Friday, February 23, 2007

Icahn: Buyout Firms Are the Real Raiders

Carl C. Icahn is not afraid to shake things up at big, publicly traded companies. In the 1980’s, the billionaire financier was known as a “corporate raider”; these days “activist investor” is the preferred term. But in an interview in BusinessWeek, Mr. Icahn suggests that private equity firms are the new corporate raiders — and it does not seem intended as a compliment. Mr. Icahn takes issue with private equity firms’ habit of buying cash-rich companies from public shareholders, piling on debt and selling them later at a profit. “Cash is a great asset,” he told BusinessWeek. “But if private equity investors get their hands on it, they’ll reap the benefit instead of the shareholder.”

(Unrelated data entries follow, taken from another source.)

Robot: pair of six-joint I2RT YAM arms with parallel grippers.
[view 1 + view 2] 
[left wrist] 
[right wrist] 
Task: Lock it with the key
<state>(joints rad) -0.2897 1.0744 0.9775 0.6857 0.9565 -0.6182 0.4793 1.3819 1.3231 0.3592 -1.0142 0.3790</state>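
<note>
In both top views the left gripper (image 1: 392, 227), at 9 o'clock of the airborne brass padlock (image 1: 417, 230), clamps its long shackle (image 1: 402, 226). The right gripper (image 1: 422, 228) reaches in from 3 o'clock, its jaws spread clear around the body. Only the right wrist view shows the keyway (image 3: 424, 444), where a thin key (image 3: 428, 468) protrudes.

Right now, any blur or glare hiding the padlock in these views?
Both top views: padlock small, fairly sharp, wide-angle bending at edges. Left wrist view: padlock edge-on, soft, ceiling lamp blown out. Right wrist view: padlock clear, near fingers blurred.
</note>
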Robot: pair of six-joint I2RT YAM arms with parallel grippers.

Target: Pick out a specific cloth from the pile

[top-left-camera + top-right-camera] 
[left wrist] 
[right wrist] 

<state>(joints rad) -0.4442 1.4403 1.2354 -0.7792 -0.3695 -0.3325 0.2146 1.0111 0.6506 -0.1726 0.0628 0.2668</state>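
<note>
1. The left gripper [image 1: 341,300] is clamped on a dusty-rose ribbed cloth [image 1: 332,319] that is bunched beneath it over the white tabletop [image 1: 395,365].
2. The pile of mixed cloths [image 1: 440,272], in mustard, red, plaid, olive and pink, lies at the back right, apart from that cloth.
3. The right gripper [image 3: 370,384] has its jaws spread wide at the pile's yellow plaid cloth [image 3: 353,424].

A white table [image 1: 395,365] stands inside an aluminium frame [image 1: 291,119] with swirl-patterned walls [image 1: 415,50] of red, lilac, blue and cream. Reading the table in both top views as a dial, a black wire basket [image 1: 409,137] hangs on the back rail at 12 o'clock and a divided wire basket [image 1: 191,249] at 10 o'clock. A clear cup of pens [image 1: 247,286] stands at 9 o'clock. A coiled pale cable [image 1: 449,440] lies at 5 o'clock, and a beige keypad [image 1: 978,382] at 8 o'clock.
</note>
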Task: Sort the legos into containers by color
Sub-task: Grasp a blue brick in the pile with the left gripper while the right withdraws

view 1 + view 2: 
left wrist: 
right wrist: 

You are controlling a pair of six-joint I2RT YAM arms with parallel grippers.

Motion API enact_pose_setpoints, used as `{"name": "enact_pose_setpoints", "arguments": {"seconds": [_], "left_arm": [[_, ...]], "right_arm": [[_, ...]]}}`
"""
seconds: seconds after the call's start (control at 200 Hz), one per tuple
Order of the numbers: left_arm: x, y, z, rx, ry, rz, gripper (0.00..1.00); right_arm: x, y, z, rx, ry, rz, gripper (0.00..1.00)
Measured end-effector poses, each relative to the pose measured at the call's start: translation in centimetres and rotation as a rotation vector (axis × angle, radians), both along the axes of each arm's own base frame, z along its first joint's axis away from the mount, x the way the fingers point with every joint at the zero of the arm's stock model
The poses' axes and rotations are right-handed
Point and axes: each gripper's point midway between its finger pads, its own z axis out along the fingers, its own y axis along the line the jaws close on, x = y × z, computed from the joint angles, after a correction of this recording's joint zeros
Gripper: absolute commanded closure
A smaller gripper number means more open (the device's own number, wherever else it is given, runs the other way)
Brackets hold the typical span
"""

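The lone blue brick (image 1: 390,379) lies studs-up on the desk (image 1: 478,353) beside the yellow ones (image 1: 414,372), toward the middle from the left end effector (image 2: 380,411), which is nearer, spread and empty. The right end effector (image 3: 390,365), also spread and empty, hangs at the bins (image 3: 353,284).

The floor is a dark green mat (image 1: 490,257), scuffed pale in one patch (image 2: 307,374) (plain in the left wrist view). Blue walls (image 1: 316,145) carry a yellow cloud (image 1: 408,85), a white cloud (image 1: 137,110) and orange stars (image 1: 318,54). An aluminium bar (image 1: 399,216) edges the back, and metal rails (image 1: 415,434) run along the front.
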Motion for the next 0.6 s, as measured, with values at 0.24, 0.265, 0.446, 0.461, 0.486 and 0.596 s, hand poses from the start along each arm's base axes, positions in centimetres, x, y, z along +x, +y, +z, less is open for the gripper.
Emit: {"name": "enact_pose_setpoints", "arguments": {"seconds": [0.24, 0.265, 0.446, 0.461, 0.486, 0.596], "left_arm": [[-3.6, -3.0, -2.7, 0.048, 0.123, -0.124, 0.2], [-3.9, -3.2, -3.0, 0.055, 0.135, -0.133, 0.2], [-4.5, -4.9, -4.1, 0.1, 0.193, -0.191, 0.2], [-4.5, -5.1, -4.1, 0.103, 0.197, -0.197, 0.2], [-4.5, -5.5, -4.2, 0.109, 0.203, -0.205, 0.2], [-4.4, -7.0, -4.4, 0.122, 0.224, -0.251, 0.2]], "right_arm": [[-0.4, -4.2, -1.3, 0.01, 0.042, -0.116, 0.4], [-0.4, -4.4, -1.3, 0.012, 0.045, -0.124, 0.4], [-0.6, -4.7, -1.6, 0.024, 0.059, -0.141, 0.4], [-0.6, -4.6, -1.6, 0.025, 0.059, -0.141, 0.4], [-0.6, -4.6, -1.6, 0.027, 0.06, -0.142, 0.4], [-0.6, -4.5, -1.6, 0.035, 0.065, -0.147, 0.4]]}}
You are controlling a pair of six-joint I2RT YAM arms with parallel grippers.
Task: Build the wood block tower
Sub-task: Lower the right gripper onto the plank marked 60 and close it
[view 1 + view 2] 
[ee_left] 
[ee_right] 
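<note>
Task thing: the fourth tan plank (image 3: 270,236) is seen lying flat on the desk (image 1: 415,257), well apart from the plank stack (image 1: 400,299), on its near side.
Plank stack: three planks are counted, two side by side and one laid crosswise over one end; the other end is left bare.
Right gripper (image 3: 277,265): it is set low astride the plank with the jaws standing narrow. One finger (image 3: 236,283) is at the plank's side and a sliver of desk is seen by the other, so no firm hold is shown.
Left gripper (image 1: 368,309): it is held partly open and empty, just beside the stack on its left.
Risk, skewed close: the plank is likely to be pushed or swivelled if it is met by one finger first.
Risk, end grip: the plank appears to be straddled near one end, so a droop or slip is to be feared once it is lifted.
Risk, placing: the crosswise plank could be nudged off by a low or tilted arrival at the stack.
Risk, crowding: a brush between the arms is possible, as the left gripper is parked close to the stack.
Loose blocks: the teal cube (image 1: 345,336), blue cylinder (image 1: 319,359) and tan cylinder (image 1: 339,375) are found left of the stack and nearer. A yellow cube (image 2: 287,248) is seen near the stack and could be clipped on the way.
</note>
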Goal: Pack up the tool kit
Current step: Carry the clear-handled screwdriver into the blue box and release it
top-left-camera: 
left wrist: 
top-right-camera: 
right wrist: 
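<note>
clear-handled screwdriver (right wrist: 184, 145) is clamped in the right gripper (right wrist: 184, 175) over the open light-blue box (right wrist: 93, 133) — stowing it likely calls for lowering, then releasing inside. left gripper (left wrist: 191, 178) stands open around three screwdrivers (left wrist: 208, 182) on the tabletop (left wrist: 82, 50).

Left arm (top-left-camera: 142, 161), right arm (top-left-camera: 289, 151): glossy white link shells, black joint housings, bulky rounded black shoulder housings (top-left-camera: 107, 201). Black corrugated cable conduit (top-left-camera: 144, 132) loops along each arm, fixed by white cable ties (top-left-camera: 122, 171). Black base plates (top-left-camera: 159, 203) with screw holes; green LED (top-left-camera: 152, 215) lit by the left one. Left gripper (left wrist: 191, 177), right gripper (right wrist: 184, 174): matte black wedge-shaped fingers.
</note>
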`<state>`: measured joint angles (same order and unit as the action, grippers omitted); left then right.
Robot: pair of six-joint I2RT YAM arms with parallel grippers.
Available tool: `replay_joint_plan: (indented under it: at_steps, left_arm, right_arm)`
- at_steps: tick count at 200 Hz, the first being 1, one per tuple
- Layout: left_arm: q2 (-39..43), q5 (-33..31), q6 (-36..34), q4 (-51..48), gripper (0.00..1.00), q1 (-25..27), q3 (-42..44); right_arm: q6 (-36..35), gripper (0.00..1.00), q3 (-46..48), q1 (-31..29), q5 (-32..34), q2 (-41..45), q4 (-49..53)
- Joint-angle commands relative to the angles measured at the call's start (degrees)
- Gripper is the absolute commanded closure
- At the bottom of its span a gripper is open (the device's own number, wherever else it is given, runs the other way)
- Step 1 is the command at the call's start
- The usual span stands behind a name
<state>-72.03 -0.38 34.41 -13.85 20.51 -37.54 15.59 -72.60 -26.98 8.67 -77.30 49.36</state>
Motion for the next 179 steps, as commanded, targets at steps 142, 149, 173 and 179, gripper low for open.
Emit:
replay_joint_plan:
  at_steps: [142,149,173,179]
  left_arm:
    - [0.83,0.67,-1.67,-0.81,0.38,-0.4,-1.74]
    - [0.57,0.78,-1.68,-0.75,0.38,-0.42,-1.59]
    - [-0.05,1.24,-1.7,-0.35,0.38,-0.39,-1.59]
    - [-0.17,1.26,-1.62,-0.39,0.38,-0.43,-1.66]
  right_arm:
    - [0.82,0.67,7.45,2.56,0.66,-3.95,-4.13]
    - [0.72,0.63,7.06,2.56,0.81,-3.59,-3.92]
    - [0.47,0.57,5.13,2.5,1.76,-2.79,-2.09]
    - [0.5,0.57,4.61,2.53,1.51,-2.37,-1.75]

BusinessWeek seems dubious about casting Mr. Icahn in the role of “white knight for the common man.” But it does point out that Mr. Icahn appears to have at least four proxy battles on tap for this spring, including one with cellphone giant Motorola. Patrick McGurn, executive vice president of proxy advisory firm Institutional Shareholder Services, said he is not sure if that is one for the record books, but observes that Mr. Icahn is “certainly at the front of the shareholder activist buffet line.”
By the way, Mr. Icahn has said that he doesn’t much care whether you call him an activist investor or a corporate raider. “What’s the difference?” he said at a panel discussion in October. “I’m doing the same thing I did in the 1980’s.”